| Vorname: | Carlos |
| Nachname: | Zambrano |
| Nation: | Peru |
| Verein: | FC St. Pauli |
| Geboren am: | 10.07.1989 |
Als "wunderbar" bezeichnete Trainer Andre Schubert die Bedingungen in Oliva Nova und lobt das Engagement seiner Schützlinge: "Keiner lässt sich hängen, auch die Stammspieler ziehen voll mit." Zu denen dürfte ab der Rückrunde einer gehören, der seit dem vergangenen März kein Spiel mehr absolvieren konnte: Carlos Zambrano.
"Ich bin einfach nur glücklich, nach zehn Monaten endlich wieder dabei zu sein", frohlockt der 22-Jährige, den ein Sehnenriss matt gesetzt hatte. Eine harte Zeit für den peruanischen Nationalspieler, dem bis hin zu Existenzängsten viel durch den Kopf gegangen ist. "Die Phase hat mich reifen lassen", lässt der knallharte Innenverteidiger durchblicken.
„ Carlos sieht im Spiel immer ein bisschen gelangweilt aus, aber wenn er muss, geht er humorlos dazwischen. “ Trainer Andre Schubert
Trainer Schubert kannte Zambrano bislang nur von Videos, jetzt erst darf er die Schalke-Leihgabe live beäugen. "Er erinnert mich irgendwie an Dante von Borussia Mönchengladbach", meint der Trainer. "Carlos sieht im Spiel immer ein bisschen gelangweilt aus, aber wenn er muss, geht er humorlos dazwischen."

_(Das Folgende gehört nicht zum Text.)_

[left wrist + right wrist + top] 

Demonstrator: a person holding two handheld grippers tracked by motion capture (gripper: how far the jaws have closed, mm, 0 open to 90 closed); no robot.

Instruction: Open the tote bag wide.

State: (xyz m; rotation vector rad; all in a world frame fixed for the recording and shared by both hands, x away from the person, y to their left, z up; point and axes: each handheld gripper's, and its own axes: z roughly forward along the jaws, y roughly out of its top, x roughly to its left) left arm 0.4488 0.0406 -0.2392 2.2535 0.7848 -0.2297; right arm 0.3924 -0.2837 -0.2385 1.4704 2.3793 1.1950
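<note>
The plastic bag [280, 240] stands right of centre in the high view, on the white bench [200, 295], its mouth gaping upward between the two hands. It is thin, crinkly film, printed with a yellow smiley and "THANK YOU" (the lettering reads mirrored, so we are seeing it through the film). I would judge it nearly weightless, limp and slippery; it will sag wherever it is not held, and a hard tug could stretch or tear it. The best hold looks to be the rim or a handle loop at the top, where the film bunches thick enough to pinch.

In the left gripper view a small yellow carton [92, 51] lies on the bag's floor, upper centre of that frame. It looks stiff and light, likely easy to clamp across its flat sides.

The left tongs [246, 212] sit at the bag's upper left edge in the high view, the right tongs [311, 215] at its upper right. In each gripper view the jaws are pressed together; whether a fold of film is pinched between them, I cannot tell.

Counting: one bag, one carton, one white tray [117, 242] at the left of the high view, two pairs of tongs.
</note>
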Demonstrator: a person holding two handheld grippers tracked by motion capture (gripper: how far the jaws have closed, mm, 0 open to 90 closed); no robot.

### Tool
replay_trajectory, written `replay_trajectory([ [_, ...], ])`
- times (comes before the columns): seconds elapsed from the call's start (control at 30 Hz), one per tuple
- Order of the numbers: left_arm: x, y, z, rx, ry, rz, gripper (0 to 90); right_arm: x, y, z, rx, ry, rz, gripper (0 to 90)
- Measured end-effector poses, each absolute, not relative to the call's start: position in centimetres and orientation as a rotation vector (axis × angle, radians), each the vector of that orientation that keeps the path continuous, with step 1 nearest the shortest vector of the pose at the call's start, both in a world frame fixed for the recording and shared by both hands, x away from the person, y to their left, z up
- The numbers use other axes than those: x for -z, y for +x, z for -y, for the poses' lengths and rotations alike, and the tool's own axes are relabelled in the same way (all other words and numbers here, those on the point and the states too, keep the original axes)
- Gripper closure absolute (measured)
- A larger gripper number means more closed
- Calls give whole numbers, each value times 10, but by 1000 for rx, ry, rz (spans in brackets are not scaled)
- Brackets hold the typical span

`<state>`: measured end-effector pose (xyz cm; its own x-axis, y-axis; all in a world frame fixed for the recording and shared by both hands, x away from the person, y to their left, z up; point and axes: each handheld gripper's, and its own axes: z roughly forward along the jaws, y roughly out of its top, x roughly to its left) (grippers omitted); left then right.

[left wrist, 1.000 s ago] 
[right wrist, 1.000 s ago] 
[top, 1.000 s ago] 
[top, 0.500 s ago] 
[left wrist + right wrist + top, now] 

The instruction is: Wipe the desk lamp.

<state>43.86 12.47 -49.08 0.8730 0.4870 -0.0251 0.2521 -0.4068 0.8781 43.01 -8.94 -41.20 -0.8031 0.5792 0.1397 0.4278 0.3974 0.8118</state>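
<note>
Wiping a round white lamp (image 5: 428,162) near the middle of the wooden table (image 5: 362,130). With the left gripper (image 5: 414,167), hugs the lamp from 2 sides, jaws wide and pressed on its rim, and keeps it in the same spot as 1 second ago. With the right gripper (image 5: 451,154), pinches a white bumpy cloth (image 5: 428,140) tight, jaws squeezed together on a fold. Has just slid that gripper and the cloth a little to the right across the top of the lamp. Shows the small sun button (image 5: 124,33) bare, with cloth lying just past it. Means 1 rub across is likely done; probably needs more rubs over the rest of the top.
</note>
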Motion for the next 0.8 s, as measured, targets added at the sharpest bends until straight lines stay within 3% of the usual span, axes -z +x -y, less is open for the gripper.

Wesentlich besser bekannt ist ihm Mahir Saglik (29). Diesen trainierte er in Paderborn, wo der Stürmer Stammkraft war. Bei St. Pauli bislang nicht, doch jetzt will er mehr. "Es kann nicht mein Ziel sein, nur von der Bank zu kommen", erklärt Saglik, der ein paar Kilo abgespeckt hat, um mehr Druck auszuüben. Bisher brachte es der Angreifer auf 15 Einsätze, jedoch nur einen über 90 Minuten. Bei den Tests gegen den spanischen Drittligisten Gandia CF und Wisla Krakau unterstrich er seine Ambitionen mit zwei Toren.